▶ Problem to solve
After locating the line that holds "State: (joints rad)", output it and all following lines word for word, stopping only at the end of the data.

▶ Input data
=====

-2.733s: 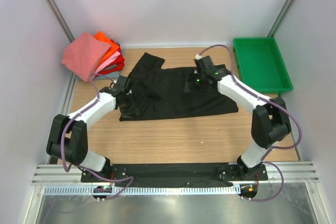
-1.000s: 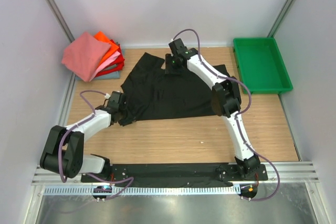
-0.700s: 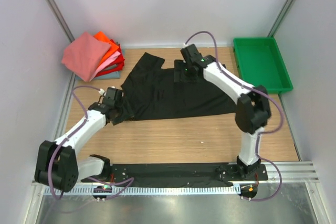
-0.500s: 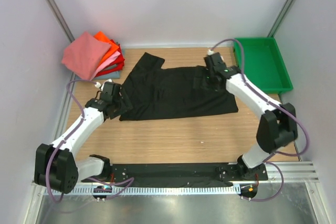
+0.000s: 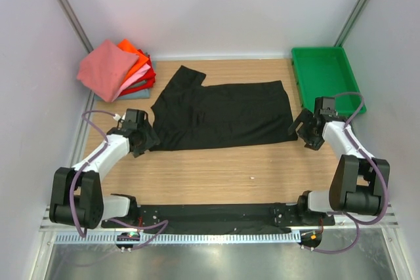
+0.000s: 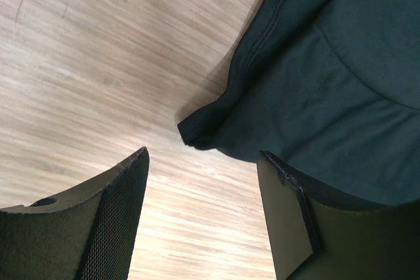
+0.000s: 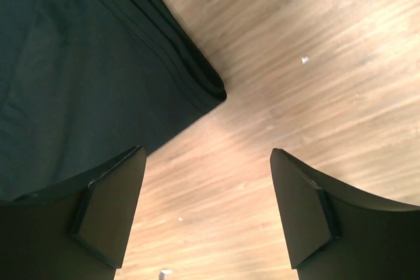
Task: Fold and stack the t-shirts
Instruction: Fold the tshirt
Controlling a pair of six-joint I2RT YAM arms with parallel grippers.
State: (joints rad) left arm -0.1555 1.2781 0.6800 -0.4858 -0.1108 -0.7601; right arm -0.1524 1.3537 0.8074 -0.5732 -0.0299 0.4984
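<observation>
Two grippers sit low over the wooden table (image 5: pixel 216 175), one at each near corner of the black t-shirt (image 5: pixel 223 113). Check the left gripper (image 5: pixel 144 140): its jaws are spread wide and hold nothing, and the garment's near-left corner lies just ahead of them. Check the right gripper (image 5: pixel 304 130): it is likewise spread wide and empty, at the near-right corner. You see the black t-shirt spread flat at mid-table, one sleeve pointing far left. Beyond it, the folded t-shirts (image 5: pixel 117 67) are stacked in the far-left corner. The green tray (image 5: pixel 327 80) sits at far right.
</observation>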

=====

▶ Written response
State: (joints rad) left arm -0.1555 1.2781 0.6800 -0.4858 -0.1108 -0.7601; right arm -0.1524 1.3537 0.8074 -0.5732 -0.0299 0.4984
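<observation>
Two grippers sit low over the wooden table (image 5: pixel 216 175), one at each near corner of the black t-shirt (image 5: pixel 223 113). Check the left gripper (image 5: pixel 144 140): its jaws are spread wide and hold nothing, and the garment's near-left corner lies just ahead of them. Check the right gripper (image 5: pixel 304 130): it is likewise spread wide and empty, at the near-right corner. You see the black t-shirt spread flat at mid-table, one sleeve pointing far left. Beyond it, the folded t-shirts (image 5: pixel 117 67) are stacked in the far-left corner. The green tray (image 5: pixel 327 80) sits at far right.
</observation>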

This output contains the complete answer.